Ochiai Toshiki, Inukai Tensei, Akiyama Manato, Furui Kairi, Ohue Masahito, Matsumori Nobuaki, Inuki Shinsuke, Uesugi Motonari, Sunazuka Toshiaki, Kikuchi Kazuya, Kakeya Hideaki, Sakakibara Yasubumi
Department of Biosciences and Informatics, Keio University, Yokohama, Kanagawa, 223-8522, Japan.
Department of Computer Science, School of Computing, Tokyo Institute of Technology, Yokohama, Kanagawa, 226-8501, Japan.
Commun Chem. 2023 Nov 16;6(1):249. doi: 10.1038/s42004-023-01054-6.

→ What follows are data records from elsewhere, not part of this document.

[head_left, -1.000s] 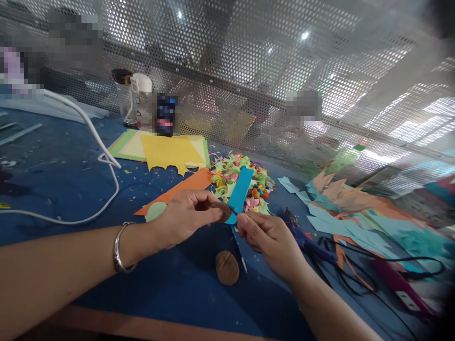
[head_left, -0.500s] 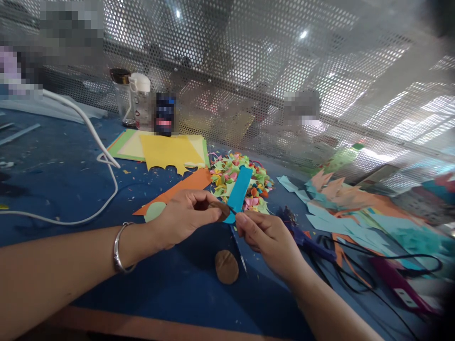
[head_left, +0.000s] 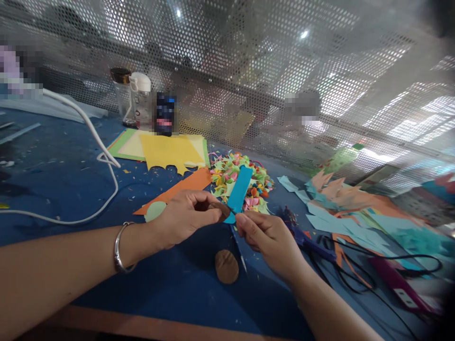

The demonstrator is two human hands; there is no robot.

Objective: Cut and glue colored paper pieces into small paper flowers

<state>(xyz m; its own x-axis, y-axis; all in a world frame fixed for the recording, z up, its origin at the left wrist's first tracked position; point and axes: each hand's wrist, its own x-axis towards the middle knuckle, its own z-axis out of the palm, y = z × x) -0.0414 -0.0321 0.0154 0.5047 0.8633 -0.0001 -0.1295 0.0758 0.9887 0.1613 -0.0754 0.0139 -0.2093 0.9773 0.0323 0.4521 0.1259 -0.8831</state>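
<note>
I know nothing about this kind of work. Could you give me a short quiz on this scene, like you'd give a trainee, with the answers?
1. Multiple choice: what does the left hand hold?
a) a white cable
b) a brown piece
c) a yellow sheet
2. True or false: a silver bangle circles the left wrist.
3. Count: how many rounded brown pieces lie loose on the blue table, out of the hands?

Key:
1. b
2. True
3. One: the loose brown piece, lying nearer the person than the hands.
</note>
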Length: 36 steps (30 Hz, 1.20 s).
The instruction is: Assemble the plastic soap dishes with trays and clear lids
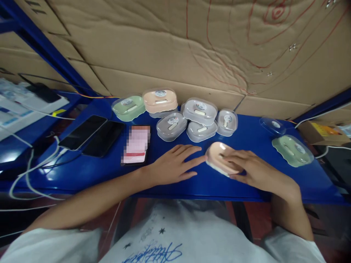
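My right hand grips the right end of a peach soap dish, with its fingers reaching over the dish and the thumb low on the near side. The dish looks tilted and slightly blurred. My left hand lies just left of it with fingers stretched apart; one fingertip meets or nearly meets the dish's left edge. Behind the hands are several grey soap dishes under clear lids, among them a stacked one and a single one. A lidded peach dish and a green dish stand further left.
On the blue table, a phone with a lit screen and two dark phones lie left, by white cables. At right are another green dish, a clear lid and a cardboard box. Cardboard walls the back.
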Motion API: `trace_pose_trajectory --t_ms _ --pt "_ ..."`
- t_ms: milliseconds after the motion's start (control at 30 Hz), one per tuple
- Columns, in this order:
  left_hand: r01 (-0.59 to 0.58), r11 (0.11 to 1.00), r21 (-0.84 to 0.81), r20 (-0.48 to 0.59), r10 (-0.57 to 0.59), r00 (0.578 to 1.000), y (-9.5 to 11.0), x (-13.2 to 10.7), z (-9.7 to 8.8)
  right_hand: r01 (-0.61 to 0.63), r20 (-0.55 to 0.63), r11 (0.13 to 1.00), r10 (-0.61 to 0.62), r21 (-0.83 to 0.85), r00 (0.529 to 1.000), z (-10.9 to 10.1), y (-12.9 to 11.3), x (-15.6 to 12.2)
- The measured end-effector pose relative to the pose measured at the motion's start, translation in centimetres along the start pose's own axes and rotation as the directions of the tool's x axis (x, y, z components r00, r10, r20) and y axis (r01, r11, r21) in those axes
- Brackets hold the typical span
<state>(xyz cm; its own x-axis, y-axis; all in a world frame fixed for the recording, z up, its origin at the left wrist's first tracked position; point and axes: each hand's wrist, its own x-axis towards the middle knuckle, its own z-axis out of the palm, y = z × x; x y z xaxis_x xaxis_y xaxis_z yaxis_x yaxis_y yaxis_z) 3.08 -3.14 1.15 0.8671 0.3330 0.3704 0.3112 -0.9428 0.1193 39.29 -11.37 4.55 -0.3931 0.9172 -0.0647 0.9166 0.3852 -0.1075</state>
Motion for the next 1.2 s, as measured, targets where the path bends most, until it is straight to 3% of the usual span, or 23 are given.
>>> trace_pose_trajectory --t_ms 100,167,300,433,500,533,567,633,667,733,833,1033,1133,1200 --pt "-0.023 0.996 -0.088 0.020 0.024 1.000 0.5 0.0 0.7 0.299 0.029 0.928 -0.313 0.220 0.949 -0.6 -2.5 1.6" --pt "-0.025 0.990 -0.138 0.019 0.028 0.999 0.7 -0.1 1.2 0.346 -0.021 0.893 -0.355 0.288 0.935 -0.5 -2.8 2.6" --pt "-0.107 0.984 -0.142 0.060 0.116 0.991 0.8 -0.2 1.7 0.218 -0.075 0.952 -0.207 0.217 0.976 0.2 -0.8 2.7" --pt "-0.188 0.981 -0.040 0.153 0.192 0.969 0.6 -0.5 1.3 0.100 -0.057 0.968 -0.089 0.232 0.994 -1.0 4.2 0.9" --pt "-0.191 0.981 0.020 0.185 0.184 0.965 0.2 -0.5 0.9 -0.135 -0.084 0.969 0.155 0.208 0.984 -2.1 7.5 0.6" --pt "-0.193 0.981 0.036 0.189 0.183 0.965 0.1 -0.5 0.7 -0.326 -0.127 0.933 0.345 0.151 0.930 -2.4 9.2 0.7" --pt "-0.194 0.980 0.043 0.186 0.183 0.965 -0.1 -0.5 0.5 -0.514 -0.205 0.854 0.519 0.077 0.830 -2.5 10.8 1.1" --pt "-0.190 0.981 0.048 0.178 0.179 0.968 -0.5 -0.5 0.3 -0.689 -0.283 0.724 0.665 0.017 0.691 -1.9 13.5 2.2" --pt "-0.185 0.981 0.049 0.177 0.174 0.969 -0.7 -0.5 0.2 -0.731 -0.293 0.682 0.699 0.000 0.652 -1.3 14.6 2.7" --pt "-0.172 0.984 0.054 0.180 0.160 0.971 -1.0 -0.5 0.1 -0.757 -0.274 0.653 0.725 -0.018 0.632 -0.1 15.9 3.5" --pt "-0.157 0.985 0.073 0.192 0.140 0.971 -1.4 -0.5 0.0 -0.725 -0.253 0.688 0.697 -0.030 0.671 1.1 16.2 3.9" --pt "-0.095 0.994 0.046 0.229 0.082 0.970 -1.6 -0.7 -0.5 -0.462 -0.179 0.887 0.457 0.016 0.871 0.3 12.7 3.7" --pt "-0.017 1.000 -0.004 0.277 0.017 0.961 -1.5 -0.7 -0.8 -0.185 -0.168 0.969 0.211 0.162 0.963 -0.7 9.1 3.3" --pt "0.029 0.999 -0.020 0.306 -0.021 0.952 -1.5 -0.7 -0.9 0.060 -0.143 0.959 -0.020 0.278 0.990 -1.0 6.5 3.1"
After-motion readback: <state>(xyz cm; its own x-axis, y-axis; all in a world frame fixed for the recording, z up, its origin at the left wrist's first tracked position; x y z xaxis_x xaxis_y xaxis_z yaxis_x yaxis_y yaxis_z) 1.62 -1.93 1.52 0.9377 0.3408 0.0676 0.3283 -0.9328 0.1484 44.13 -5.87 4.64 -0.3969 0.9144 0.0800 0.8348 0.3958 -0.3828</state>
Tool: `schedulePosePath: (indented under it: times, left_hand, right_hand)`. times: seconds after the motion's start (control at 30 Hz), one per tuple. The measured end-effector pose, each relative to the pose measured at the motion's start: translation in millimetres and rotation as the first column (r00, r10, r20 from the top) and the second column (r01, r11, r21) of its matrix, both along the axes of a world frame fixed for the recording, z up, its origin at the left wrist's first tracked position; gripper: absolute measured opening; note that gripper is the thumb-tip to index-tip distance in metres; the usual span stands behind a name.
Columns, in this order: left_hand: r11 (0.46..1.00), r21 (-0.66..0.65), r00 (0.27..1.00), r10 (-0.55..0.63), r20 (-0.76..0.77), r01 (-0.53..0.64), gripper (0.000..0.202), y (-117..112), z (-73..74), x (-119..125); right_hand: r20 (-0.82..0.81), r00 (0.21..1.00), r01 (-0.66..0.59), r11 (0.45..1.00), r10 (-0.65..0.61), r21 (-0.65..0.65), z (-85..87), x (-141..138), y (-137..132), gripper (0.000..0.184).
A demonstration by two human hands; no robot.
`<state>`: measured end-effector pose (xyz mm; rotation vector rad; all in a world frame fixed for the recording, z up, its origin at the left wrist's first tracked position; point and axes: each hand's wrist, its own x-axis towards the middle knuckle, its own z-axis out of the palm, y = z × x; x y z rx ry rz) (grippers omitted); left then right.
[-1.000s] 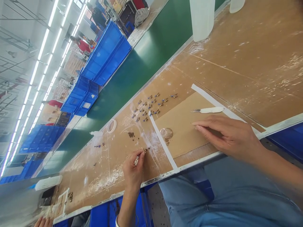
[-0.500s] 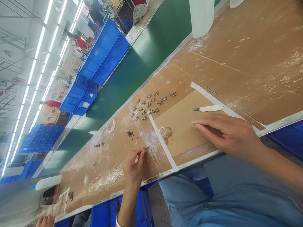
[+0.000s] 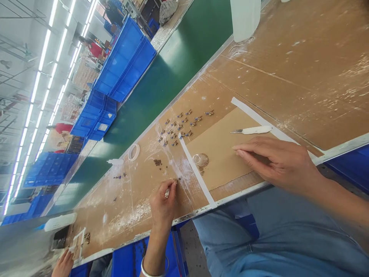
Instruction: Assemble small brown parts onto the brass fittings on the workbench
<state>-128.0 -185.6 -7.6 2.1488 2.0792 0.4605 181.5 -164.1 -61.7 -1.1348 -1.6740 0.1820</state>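
My left hand [image 3: 163, 204] is pinched shut on a small shiny metal piece [image 3: 166, 193], its fingertips touching the brown bench top beside a few tiny dark beads [image 3: 178, 179]. Fingers stretched out, my right hand [image 3: 276, 161] lies flat and open on a cardboard sheet [image 3: 221, 154] and holds nothing. Just beyond its fingertips lies a white-handled knife [image 3: 252, 130]. A small clear dish [image 3: 201, 159] sits on the sheet between my hands. Several little brass and blue parts [image 3: 180, 127] are spread out farther back, with a small heap of dark beads [image 3: 158, 162] nearer my left hand.
A tape ring [image 3: 133, 152] and a small white bottle [image 3: 117, 162] lie near the green conveyor belt [image 3: 161, 88]. Blue crates [image 3: 127, 65] stand beyond it. A white container [image 3: 245, 19] stands at the back, a white bottle [image 3: 59, 222] lies far left. Another person's hand [image 3: 63, 263] shows at the lower left.
Both my hands have stayed almost still. The view has shifted slightly, and the other person's hand at the lower left has come further into sight.
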Motion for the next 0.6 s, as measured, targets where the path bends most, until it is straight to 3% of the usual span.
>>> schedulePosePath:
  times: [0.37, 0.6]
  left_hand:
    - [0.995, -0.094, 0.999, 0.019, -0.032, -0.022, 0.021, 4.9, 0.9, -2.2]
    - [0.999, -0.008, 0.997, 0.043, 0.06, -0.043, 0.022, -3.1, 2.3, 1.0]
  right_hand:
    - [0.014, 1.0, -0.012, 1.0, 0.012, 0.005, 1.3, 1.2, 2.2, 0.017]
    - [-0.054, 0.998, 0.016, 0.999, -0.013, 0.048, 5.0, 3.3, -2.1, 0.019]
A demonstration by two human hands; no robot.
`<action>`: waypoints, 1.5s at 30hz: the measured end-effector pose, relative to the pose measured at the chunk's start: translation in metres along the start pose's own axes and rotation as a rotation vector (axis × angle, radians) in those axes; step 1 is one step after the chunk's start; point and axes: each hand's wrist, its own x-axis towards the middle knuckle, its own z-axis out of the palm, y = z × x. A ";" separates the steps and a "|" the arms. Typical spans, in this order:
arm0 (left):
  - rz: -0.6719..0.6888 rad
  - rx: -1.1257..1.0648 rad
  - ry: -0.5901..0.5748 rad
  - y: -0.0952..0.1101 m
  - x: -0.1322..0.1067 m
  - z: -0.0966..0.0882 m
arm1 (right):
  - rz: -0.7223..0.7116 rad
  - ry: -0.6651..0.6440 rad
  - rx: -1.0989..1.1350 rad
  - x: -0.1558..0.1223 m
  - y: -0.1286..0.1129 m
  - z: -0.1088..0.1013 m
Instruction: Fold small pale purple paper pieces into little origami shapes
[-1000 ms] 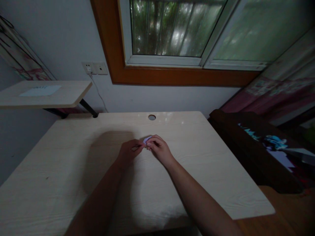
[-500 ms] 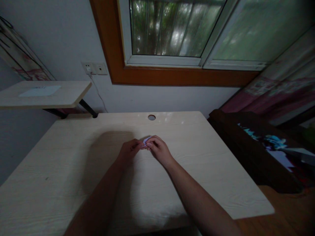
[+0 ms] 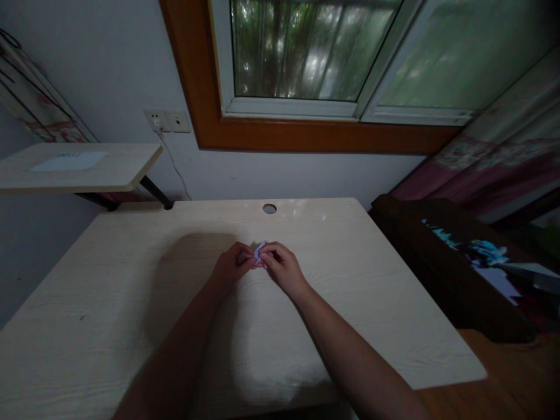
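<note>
Both my hands meet over the middle of a pale wooden desk point(image 3: 131, 291). My left hand point(image 3: 231, 267) and my right hand point(image 3: 282, 269) each pinch a small, pale lilac folded piece of paper point(image 3: 258, 251) between their fingertips. The fingers of both hands are curled closed around it. Most of the paper is hidden behind my fingers, and it is held just above the desk top.
A round cable hole point(image 3: 269, 208) sits near the desk's far edge. A smaller side table point(image 3: 109, 169) with a white sheet point(image 3: 69, 161) stands at the left. A wall socket point(image 3: 167, 121), a window point(image 3: 306, 52) and a dark bed frame point(image 3: 437, 262) surround the desk.
My hands have closed a little tighter on the paper, and the left hand's fingers have shifted slightly towards the right hand. Otherwise almost nothing has moved.
</note>
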 end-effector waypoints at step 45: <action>-0.039 0.198 0.078 0.015 0.002 0.002 | 0.077 0.009 0.191 0.000 0.003 0.003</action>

The structural diversity of chemical libraries, which are systematic collections of compounds that have potential to bind to biomolecules, can be represented by chemical latent space. A chemical latent space is a projection of a compound structure into a mathematical space based on several molecular features, and it can express structural diversity within a compound library in order to explore a broader chemical space and generate novel compound structures for drug candidates. In this study, we developed a deep-learning method, called NP-VAE (Natural Product-oriented Variational Autoencoder), based on variational autoencoder for managing hard-to-analyze datasets from DrugBank and large molecular structures such as natural compounds with chirality, an essential factor in the 3D complexity of compounds. NP-VAE was successful in constructing the chemical latent space from large-sized compounds that were unable to be handled in existing methods, achieving higher reconstruction accuracy, and demonstrating stable performance as a generative model across various indices. Furthermore, by exploring the acquired latent space, we succeeded in comprehensively analyzing a compound library containing natural compounds and generating novel compound structures with optimized functions.
化学文库是具有与生物分子结合潜力的化合物的系统集合,其结构多样性可由化学潜在空间表示。化学潜在空间是基于多种分子特征将化合物结构投影到数学空间中,它可以表达化合物库中的结构多样性,以便探索更广阔的化学空间并生成用于候选药物的新型化合物结构。在本研究中,我们基于变分自编码器开发了一种深度学习方法,称为NP-VAE(面向天然产物的变分自编码器),用于处理来自DrugBank的难以分析的数据集以及诸如具有手性的天然化合物等大分子结构,手性是化合物三维复杂性的一个重要因素。NP-VAE成功地从现有方法无法处理的大型化合物构建了化学潜在空间,实现了更高的重建精度,并在各种指标上作为生成模型展示了稳定的性能。此外,通过探索获得的潜在空间,我们成功地全面分析了包含天然化合物的化合物库,并生成了具有优化功能的新型化合物结构。